In full and word for word, return the listing that follows.

################

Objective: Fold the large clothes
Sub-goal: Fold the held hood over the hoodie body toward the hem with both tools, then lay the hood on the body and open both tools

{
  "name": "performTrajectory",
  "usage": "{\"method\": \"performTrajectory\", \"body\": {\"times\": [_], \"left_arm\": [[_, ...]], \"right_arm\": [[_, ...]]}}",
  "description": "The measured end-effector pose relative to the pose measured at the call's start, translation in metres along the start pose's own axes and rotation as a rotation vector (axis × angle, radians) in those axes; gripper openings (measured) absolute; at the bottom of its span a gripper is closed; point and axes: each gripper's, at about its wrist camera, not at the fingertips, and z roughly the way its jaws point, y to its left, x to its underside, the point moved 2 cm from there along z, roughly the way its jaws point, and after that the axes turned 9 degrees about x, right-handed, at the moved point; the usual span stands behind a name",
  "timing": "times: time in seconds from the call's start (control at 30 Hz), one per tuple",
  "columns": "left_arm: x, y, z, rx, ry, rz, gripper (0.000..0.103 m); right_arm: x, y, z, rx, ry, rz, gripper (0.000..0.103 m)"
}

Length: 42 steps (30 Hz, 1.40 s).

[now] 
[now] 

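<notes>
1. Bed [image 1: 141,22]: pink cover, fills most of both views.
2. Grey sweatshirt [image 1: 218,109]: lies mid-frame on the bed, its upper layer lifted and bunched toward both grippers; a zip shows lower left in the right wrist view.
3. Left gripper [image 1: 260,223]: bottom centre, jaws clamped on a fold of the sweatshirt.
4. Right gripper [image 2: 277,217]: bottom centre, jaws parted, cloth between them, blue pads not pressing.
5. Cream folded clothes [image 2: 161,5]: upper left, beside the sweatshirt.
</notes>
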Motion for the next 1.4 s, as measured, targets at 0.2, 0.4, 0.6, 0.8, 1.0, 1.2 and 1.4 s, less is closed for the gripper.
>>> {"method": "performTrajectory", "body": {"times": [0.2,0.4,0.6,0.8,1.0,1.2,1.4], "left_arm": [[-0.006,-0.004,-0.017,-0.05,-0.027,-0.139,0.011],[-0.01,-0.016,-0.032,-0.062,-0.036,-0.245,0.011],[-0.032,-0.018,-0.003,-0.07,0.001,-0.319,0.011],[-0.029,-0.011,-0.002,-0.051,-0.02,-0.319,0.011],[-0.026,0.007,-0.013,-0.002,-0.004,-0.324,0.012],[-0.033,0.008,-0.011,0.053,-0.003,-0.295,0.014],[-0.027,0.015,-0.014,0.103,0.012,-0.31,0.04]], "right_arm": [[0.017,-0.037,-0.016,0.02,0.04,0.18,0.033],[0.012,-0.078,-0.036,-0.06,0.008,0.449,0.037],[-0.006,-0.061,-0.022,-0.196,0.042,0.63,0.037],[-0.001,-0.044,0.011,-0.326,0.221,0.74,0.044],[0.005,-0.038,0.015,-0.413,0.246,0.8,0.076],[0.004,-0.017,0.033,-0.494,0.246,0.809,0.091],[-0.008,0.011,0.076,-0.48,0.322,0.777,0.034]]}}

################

Written reply =>
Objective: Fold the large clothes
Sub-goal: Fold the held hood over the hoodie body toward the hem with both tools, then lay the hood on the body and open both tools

{
  "name": "performTrajectory",
  "usage": "{\"method\": \"performTrajectory\", \"body\": {\"times\": [_], \"left_arm\": [[_, ...]], \"right_arm\": [[_, ...]]}}",
  "description": "The measured end-effector pose relative to the pose measured at the call's start, translation in metres along the start pose's own axes and rotation as a rotation vector (axis × angle, radians) in those axes; gripper openings (measured) absolute; at the bottom of its span a gripper is closed; point and axes: each gripper's, at about its wrist camera, not at the fingertips, and z roughly the way its jaws point, y to its left, x to its underside, the point moved 2 cm from there along z, roughly the way its jaws point, and after that the axes turned 9 degrees about x, right-handed, at the moved point; the usual span stands behind a name",
  "timing": "times: time in seconds from the call's start (control at 30 Hz), one per tuple",
  "columns": "left_arm: x, y, z, rx, ry, rz, gripper (0.000..0.103 m); right_arm: x, y, z, rx, ry, rz, gripper (0.000..0.103 m)"
}

Length: 42 steps (30 Hz, 1.40 s).

[now] 
[now] 

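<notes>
1. Bed [image 1: 141,22]: pink cover, fills most of both views.
2. Grey sweatshirt [image 1: 218,109]: lies mid-frame on the bed, its upper layer lifted and bunched toward both grippers; a zip shows lower left in the right wrist view.
3. Left gripper [image 1: 260,223]: bottom centre, jaws clamped on a fold of the sweatshirt.
4. Right gripper [image 2: 277,217]: bottom centre, jaws parted, cloth between them, blue pads not pressing.
5. Cream folded clothes [image 2: 161,5]: upper left, beside the sweatshirt.
</notes>
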Motion for the next 1.4 s, as measured, targets at 0.2, 0.4, 0.6, 0.8, 1.0, 1.2 and 1.4 s, less is closed for the gripper.
>>> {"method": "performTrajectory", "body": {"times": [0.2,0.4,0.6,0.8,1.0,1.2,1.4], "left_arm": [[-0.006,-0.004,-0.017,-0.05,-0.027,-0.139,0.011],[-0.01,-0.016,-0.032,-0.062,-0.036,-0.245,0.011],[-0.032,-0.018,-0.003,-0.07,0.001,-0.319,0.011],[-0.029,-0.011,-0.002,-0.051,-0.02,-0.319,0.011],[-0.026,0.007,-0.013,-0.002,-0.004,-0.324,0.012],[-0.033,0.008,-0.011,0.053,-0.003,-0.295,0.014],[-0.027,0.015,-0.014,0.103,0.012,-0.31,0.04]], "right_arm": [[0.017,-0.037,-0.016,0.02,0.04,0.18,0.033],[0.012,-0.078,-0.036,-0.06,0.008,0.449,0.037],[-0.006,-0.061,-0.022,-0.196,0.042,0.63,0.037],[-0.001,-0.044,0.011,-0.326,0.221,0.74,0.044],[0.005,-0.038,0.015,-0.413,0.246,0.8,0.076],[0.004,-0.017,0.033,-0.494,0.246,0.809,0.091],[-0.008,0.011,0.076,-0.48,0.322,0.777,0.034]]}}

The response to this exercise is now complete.